Please retype each record exactly as it stands below.
[[ Entries shown open ]]
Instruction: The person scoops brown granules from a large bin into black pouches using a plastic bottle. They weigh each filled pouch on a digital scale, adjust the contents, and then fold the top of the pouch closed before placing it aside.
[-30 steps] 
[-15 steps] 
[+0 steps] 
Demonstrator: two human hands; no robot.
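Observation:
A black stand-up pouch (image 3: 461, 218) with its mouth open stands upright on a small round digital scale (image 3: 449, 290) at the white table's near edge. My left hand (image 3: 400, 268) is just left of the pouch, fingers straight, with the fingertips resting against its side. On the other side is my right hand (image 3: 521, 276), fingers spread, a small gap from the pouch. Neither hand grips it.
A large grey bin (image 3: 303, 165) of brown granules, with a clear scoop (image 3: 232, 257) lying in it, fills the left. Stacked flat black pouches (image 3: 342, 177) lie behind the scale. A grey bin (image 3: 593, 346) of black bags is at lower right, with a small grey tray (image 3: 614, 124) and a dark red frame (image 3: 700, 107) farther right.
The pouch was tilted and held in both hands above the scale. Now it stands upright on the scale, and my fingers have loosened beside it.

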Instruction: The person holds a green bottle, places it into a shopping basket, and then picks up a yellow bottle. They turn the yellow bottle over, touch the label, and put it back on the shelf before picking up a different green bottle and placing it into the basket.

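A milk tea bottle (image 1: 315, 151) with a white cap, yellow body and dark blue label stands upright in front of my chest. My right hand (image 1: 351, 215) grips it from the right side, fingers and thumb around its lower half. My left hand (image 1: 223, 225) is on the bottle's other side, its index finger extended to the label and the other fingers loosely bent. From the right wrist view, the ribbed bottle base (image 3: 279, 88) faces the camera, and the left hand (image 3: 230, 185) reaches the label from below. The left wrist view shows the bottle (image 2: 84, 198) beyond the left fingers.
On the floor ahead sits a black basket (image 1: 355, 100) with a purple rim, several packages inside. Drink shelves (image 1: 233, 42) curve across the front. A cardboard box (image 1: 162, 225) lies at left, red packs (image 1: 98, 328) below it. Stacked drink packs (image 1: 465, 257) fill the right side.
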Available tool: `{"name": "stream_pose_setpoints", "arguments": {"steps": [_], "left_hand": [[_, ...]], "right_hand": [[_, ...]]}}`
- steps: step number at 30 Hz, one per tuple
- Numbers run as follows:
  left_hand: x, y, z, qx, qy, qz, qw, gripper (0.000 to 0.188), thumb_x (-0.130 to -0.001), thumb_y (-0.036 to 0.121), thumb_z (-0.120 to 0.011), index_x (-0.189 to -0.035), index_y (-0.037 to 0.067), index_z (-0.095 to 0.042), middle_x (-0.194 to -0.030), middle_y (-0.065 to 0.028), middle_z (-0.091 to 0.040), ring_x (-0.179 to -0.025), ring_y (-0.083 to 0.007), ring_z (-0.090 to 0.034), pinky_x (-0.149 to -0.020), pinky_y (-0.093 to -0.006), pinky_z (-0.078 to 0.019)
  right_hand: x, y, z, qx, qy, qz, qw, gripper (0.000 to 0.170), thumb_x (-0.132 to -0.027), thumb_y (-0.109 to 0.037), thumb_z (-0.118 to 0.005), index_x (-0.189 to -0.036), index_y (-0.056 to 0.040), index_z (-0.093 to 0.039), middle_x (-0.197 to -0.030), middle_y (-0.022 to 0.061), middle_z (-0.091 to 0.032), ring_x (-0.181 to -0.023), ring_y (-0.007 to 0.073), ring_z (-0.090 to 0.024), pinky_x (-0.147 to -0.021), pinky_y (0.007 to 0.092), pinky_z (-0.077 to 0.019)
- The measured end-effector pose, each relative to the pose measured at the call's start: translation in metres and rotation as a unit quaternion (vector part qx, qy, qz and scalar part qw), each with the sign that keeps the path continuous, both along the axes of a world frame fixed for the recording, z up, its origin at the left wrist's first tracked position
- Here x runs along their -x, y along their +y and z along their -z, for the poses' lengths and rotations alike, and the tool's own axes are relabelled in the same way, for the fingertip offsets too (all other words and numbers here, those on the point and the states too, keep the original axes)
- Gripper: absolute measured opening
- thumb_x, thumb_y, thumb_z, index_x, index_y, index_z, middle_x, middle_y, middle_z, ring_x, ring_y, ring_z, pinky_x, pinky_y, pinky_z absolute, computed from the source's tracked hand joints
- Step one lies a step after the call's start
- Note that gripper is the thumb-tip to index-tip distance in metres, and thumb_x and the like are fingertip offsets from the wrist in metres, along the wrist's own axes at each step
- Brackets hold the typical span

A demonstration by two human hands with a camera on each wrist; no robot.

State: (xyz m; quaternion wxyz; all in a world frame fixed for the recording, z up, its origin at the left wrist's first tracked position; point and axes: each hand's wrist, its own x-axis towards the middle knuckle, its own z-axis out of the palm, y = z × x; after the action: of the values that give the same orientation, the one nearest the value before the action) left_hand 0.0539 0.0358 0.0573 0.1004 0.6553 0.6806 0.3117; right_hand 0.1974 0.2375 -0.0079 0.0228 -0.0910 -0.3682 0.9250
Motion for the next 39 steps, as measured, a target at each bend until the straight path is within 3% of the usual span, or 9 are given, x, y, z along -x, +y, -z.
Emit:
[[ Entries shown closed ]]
*Your response*.
Instruction: The person scoops brown granules from a large bin into black pouches using a plastic bottle. They weigh each filled pouch on a digital scale, adjust the contents, and then fold the top of the pouch closed before placing it aside.
[-30 steps] 
[-15 steps] 
[+0 steps] 
Demonstrator: two human hands; no robot.
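Observation:
A black stand-up pouch (image 3: 461, 218) with its mouth open stands upright on a small round digital scale (image 3: 449, 290) at the white table's near edge. My left hand (image 3: 400, 268) is just left of the pouch, fingers straight, with the fingertips resting against its side. On the other side is my right hand (image 3: 521, 276), fingers spread, a small gap from the pouch. Neither hand grips it.
A large grey bin (image 3: 303, 165) of brown granules, with a clear scoop (image 3: 232, 257) lying in it, fills the left. Stacked flat black pouches (image 3: 342, 177) lie behind the scale. A grey bin (image 3: 593, 346) of black bags is at lower right, with a small grey tray (image 3: 614, 124) and a dark red frame (image 3: 700, 107) farther right.
The pouch was tilted and held in both hands above the scale. Now it stands upright on the scale, and my fingers have loosened beside it.
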
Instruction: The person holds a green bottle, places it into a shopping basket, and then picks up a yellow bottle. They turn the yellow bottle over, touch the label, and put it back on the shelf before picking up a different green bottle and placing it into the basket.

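A milk tea bottle (image 1: 315, 151) with a white cap, yellow body and dark blue label stands upright in front of my chest. My right hand (image 1: 351, 215) grips it from the right side, fingers and thumb around its lower half. My left hand (image 1: 223, 225) is on the bottle's other side, its index finger extended to the label and the other fingers loosely bent. From the right wrist view, the ribbed bottle base (image 3: 279, 88) faces the camera, and the left hand (image 3: 230, 185) reaches the label from below. The left wrist view shows the bottle (image 2: 84, 198) beyond the left fingers.
On the floor ahead sits a black basket (image 1: 355, 100) with a purple rim, several packages inside. Drink shelves (image 1: 233, 42) curve across the front. A cardboard box (image 1: 162, 225) lies at left, red packs (image 1: 98, 328) below it. Stacked drink packs (image 1: 465, 257) fill the right side.
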Available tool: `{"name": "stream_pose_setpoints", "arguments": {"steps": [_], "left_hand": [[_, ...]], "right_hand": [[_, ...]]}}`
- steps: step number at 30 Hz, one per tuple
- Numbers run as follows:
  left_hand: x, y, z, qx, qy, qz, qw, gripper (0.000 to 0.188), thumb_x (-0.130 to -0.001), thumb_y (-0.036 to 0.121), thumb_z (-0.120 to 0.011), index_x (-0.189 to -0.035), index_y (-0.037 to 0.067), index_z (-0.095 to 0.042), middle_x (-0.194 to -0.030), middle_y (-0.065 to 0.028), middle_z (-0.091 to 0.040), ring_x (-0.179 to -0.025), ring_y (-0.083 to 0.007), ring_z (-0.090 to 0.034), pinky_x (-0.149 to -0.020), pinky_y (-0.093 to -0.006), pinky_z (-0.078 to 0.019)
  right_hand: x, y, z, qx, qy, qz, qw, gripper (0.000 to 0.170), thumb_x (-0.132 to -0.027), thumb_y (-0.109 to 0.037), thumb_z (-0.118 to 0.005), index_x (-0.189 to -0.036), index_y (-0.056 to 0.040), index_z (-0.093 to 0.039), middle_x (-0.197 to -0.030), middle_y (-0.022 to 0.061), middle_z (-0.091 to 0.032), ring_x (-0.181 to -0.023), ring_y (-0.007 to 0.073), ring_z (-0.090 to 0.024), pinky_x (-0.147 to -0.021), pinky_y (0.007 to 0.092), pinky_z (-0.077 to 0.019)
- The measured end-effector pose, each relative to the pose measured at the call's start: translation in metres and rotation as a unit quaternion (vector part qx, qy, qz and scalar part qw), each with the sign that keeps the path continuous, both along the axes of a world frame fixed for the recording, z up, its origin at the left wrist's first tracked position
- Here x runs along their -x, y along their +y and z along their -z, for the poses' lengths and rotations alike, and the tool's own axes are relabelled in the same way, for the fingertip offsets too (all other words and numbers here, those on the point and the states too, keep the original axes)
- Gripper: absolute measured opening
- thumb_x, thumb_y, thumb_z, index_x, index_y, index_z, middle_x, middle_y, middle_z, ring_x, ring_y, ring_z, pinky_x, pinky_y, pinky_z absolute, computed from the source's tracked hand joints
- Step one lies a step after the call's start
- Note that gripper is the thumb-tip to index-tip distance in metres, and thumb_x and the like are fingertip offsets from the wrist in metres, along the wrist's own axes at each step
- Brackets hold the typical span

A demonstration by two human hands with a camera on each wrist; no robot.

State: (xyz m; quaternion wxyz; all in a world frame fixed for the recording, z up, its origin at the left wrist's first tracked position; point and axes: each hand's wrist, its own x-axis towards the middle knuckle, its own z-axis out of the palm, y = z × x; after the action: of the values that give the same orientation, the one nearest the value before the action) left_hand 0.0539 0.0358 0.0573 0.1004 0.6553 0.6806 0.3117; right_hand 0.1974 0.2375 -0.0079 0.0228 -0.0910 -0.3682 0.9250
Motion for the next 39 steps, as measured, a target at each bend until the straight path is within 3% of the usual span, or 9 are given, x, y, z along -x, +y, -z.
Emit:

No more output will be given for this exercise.